29. Currently, a person subject to an order made under Section 9 is a “prohibited immigrant” under Section 8(3)(o) of the Act. Any immigration pass or permit he holds is therefore liable to be invalidated on this ground. Clause 7 amends Section 8(3)(o) to expressly provide that the Minister may exempt an individual from this provision, so that he is not a “prohibited immigrant”. His permit or pass will not be invalidated by the operation of Section 8(3)(o), and he may return to Singapore once the order prohibiting his entry is lifted, for example, when the public health emergency has abated.

Offence and Tiered Penalties for Giving False Information (Clause 57)

30. Currently, it is an offence under Section 57(1)(k) of the Act for a person to make a false statement to obtain or attempt to obtain an immigration facility such as a permit or a pass. Clause 57 amends Section 57 to:
  
(a) Replace the Section 57(1)(k) offence with a new offence of knowingly giving information that is false or misleading, or omitting any thing, without which the information is misleading. This offence will be punishable with a fine of up to $8,000 or imprisonment of up to 12 months or both.

(b) Introduce a new strict liability offence under Section 57(1)(ka) for obtaining or attempting to obtain an immigration facility by giving such false or misleading information, which will be punishable with a fine of up to $4,000. 

(c) Provide that these offences apply even if the applicants had provided the false or misleading information while outside of Singapore. 

31. The amendments make clear that the applicants ultimately bear the onus of providing true and accurate information in their applications for immigration facilities.

Strengthening Border Controls

32. I will now speak on the third objective of strengthening border controls. The first group of amendments are on detention, custodial management, and repatriation. 

Directing Persons Who Are Denied Entry and Pending Removal to Remain at a Holding Facility (Clauses 28–31)

33. Today, immigration officers are empowered to examine persons arriving in Singapore. These persons may be denied entry for reasons such as invalid visas or expiring documents, and will be instructed to leave Singapore. However, it may take time for the necessary arrangements to be made for their departure, for example, the next available flight may be days away. Clauses 28 to 31 will amend Sections 24 to 26 to empower immigration officers to direct such persons to remain at an immigration depot or at a place designated by the Controller, until arrangements are made for them to leave Singapore.

Legislate Custodial Management Measures (Clause 56(c))

34. Next, to enhance legislative oversight over custodial management measures implemented at immigration depots, including the ICA lock-up, Clause 56(c) will introduce a new Section 55(1)(kb) to allow the Minister to make regulations for custodial management measures, such as medical triage and the control of unruly persons through the use of restraints. 

Allow the Controller to Designate a Place of Removal (Clauses 36, 37, 40 and 57(i))

35. Next, “prohibited immigrants” are currently liable to be removed to their country of birth or citizenship, their place of embarkation, or any other port or place designated by the Controller.
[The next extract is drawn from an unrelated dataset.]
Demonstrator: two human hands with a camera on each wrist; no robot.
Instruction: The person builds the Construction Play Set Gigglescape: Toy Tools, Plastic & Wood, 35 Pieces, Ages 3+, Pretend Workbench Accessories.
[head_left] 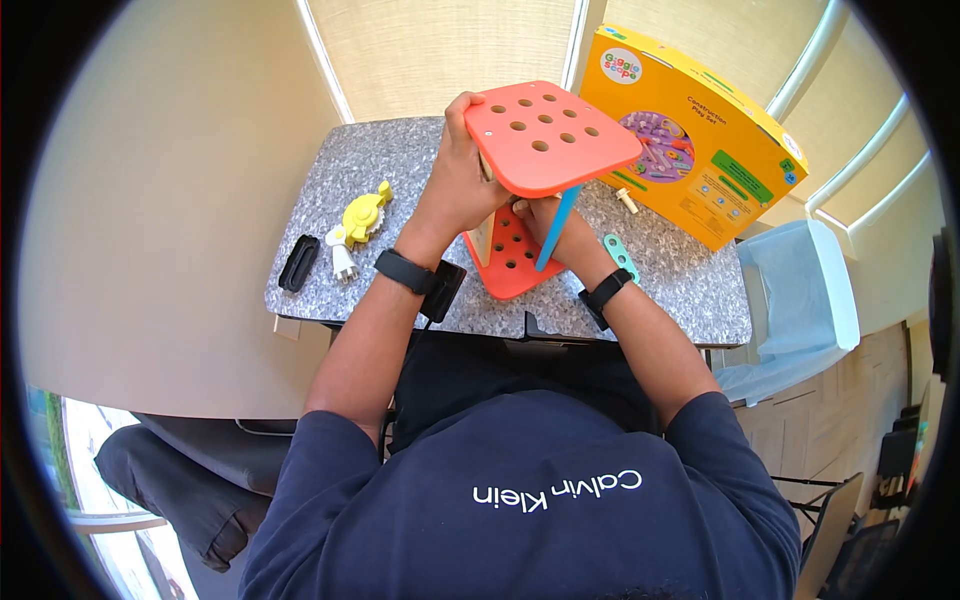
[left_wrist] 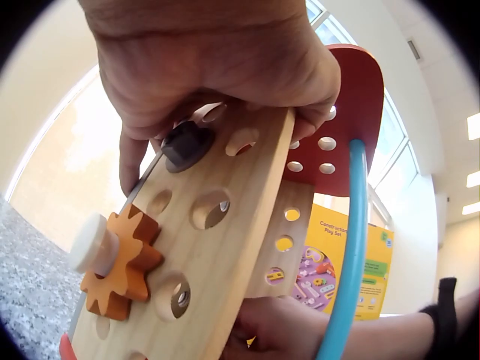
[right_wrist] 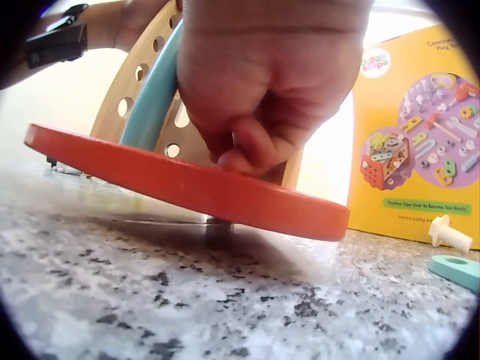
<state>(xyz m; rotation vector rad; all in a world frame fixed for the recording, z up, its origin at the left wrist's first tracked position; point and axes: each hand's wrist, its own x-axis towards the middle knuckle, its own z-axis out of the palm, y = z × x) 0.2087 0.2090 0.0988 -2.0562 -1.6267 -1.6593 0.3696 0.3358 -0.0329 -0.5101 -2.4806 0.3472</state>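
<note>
1. Toy frame, perforated, stood on end near the front of the speckled table [head_left: 690, 310]. Parts: upper red panel [head_left: 560, 165]; lower red panel [head_left: 515, 285], tilted on the tabletop; blue rod [head_left: 558, 230] running between the two; near wooden panel [left_wrist: 247, 180]; far wooden panel [left_wrist: 289, 229].
2. Fittings on the near wooden panel: orange gear [left_wrist: 131, 262] with white peg [left_wrist: 90, 244] at its face; dark grey fastener [left_wrist: 187, 145] higher up.
3. Left hand [head_left: 455, 185]: grasping the near wooden panel at its end, beside the upper red panel.
4. Right hand [right_wrist: 270, 82]: inside the frame above the lower red panel, fingers curled; whether it pinches a small part cannot be told.
5. Loose items: cream bolt [head_left: 627, 200] and teal strip [right_wrist: 459, 276] to the right; yellow piece [head_left: 362, 217], white piece [head_left: 343, 260] and black tray [head_left: 299, 263] to the left.
6. Printed yellow carton [head_left: 690, 130], upright behind.
7. Condition: main body apparently assembled, some fittings mounted; work at the lower end seems unfinished, and the loose pieces remain unattached. Tightness of joints: not determinable.
</note>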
Clauses 36, 37, 40 and 57(i) will introduce amendments to similarly empower the Controller to repatriate other categories of persons who have been ordered to be removed from Singapore, including “illegal immigrants” and “persons who remained unlawfully in Singapore”. 

Expand ICA’s Powers to Recover Funds, for Repatriation Purposes, From All Categories of Persons to Be Removed From Singapore (Clause 51)
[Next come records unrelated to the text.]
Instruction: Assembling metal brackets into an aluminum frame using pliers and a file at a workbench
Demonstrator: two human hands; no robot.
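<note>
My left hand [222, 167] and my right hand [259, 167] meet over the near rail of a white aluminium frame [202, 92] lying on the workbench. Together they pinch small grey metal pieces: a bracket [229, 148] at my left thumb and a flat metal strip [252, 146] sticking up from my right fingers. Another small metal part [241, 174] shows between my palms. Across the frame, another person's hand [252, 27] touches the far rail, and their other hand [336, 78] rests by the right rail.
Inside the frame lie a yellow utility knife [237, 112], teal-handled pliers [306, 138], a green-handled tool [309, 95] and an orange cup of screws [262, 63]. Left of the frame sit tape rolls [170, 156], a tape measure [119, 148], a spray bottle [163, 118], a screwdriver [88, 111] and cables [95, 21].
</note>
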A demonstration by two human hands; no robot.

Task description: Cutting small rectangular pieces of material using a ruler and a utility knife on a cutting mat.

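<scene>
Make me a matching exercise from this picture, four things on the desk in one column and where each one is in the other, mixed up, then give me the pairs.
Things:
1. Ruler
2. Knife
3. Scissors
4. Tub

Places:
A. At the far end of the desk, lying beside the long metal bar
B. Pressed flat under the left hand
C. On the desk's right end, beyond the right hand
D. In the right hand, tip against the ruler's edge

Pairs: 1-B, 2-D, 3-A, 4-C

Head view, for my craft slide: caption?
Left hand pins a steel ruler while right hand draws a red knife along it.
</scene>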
36. Mr Speaker, ICA is currently empowered under Section 47A of the Act to recover funds from “prohibited immigrants”, to cover expenses incurred by the Government in connection with their repatriation. But it has to rely on moral suasion to do the same for the other categories of persons ordered to be removed from Singapore. 
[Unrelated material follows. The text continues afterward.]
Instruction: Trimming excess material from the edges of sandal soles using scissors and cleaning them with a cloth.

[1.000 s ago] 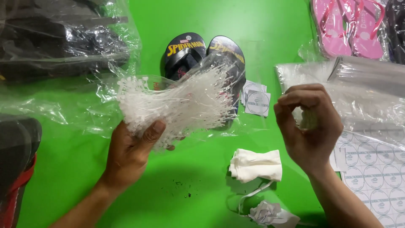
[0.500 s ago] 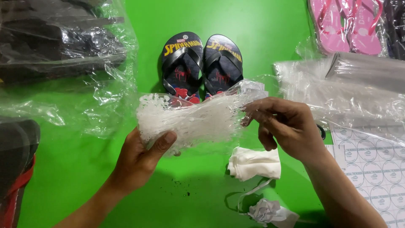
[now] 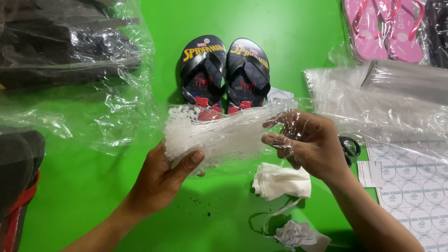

37. Clause 51 will amend section 47A to rectify this anomaly. Nevertheless, ICA will assess all cases carefully, and government-aided funds may be made available to help persons who are genuinely unable to afford their own repatriation expenses. 

Arrest or Detain Persons or Vehicles Involved in Non-immigration Offences (Clause 55)

38. The second group of border control amendments seeks to facilitate ICA’s taking over of protective security functions from the Singapore Police Force at authorised areas such as the land checkpoints. 

39. Today, the Act only empowers immigration officers to stop and search persons or vehicles for immigration-related offences, or if an offence is committed within or in the vicinity of a checkpoint. For all other cases, police officers are needed to intervene, to stop such persons or vehicles of interest, and arrest them. 

40. Clause 55 therefore introduces new Sections 51AB to 51AE to allow immigration officers to arrest persons involved in such non-immigration cases and detain any vehicle driven by them or which is under their control, pending the handover of custody to the relevant law enforcement agency.

Allow Immigration Officers to Give Instructions to All Travellers Across All Checkpoints to Prevent Evasion of Examination (Clause 34)

41. Next, Clause 34 will amend Section 30 of the Act to allow ICA to give instructions to all travellers arriving in or leaving Singapore, to prevent evasion of examination. This includes asking travellers to queue at certain lines, or to proceed to a waiting area. Currently under the Act, ICA can only give instructions to arriving passengers and crew members carried in any vessel, aircraft or train.

Introduce Fines in Lieu of Caning for Exempted Offenders (Clauses 8(i), 58)

42. The third group of amendments pertains to immigration offenders who are either exempted from caning, or found medically unfit for caning. 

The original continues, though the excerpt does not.